The question knocked the wind out of me, and I felt my face whitening under the clergyman's eyes.

"Soldier—S.O.L.D.I.E.R," I managed to answer, but scarce above a whisper.

"Very good: now make a rhyme to it."

"I—please, sir, I don't know any rhymes."

"Well, that's honest, anyway. Now I'll tell you why I asked." He turned and addressed Mr. Whitmore. "I'm Cornish born, sir; from Saltash, up across the river. Afore I went to sea there was a maid livin' next door to us that wanted to marry me. Well, when she found I wasn't to be had, she picked up with a fellow from the Victualling Yard and married he, and came down to Dock to live. Man's name was Babbage, and they hadn't been married six months afore he tumbled into a brine-vat and was drowned. 'That's one narrow escape to me,' I said. Next news I had was a letter telling me she'd a boy born, and please would I stand godfather? I didn't like to say no, out of respect to her family. So I wrote home from Gibraltar that I was agreeable, only it must be done by proxy and she mustn't make it no precedent. That must be ten years back; and what with one thing and another I never set eyes 'pon mother or child till yesterday when— having to run down to Dock to order Bill's grave—I thought 'twould be neighbourly to drop 'em a visit. I found the boy growed to be a terrible plain child, about the size of this youngster. I didn't like the boy at all. So I says to his mother, 'I s'pose he's clever?'—for dang it! thinks I, he must be clever to make up for being so plain-featured as all that. 'Benjy'—she'd a-called him Benjamin after me—'Benjy's the cleverest child for his age that ever you see,' she says. 'Why,' says she, 'he'll pitch-to and make up a rhyme 'pon anything!' 'Can he so?' I says, pulling a great crown-piece out of my pocket (not that I liked the cut of his jib, but the woman had been hinting about my being his godfather): 'Now, my lad, let's see if you're so gifted as your mother makes out. There's a sojer now passin' the window. Make a rhyme 'pon he, and you shall have the money.' What d'ye think that ghastly boy did? 'Aw, that's easy,' he says—"

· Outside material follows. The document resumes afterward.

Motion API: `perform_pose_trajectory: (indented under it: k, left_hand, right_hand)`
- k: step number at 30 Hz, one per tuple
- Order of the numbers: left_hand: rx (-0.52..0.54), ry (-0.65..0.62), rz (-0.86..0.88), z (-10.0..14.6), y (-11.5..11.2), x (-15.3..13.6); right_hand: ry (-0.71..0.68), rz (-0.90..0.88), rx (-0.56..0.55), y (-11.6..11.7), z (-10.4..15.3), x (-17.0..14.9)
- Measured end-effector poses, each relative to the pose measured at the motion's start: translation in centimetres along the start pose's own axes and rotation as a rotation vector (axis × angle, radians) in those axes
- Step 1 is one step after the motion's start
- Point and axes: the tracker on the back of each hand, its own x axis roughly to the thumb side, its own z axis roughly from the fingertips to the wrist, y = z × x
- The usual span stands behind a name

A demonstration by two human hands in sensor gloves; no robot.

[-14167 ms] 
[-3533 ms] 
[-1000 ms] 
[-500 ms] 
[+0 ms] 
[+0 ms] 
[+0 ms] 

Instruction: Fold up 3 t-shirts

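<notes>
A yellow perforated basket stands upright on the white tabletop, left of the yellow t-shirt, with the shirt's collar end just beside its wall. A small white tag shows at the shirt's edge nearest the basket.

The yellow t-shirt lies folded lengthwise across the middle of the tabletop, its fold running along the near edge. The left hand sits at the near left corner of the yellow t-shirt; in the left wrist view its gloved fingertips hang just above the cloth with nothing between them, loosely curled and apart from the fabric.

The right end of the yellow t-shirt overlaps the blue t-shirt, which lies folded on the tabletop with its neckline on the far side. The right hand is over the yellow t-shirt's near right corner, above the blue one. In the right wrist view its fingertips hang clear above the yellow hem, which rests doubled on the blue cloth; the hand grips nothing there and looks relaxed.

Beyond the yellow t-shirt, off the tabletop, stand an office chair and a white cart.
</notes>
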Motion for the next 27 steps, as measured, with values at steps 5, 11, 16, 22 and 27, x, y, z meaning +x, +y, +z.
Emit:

'Sojer, sojer,Diddy, diddy, dodger!'

'Sojer, sojer,Diddy, diddy, dodger!'

'Sojer, sojer,Diddy, diddy, dodger!'

"'Now hand me over the money,' he says. I could have slapped his ear."

Almost as he ended his simple story, the procession came to a halt: the strains ofTom Bowlingchanged into noisy—and, on the part of the ladies, very unladylike—expostulations. Mr. Jope started forward and leaned out of the window.

"I think," said the Rev. Mr. Whitmore, "we have arrived at the toll-gate."

"D'ye mean to say the sharks want to take toll on Bill?"

"Likely enough."

"On Bill? And him a-going to his long home? Here—hold hard!" Mr. Jope leapt out into the roadway and disappeared.

Upon us two, left alone in the coach, there fell a dreadful silence. Mr. Whitmore leaned forward and touched my knee; and I met his eye.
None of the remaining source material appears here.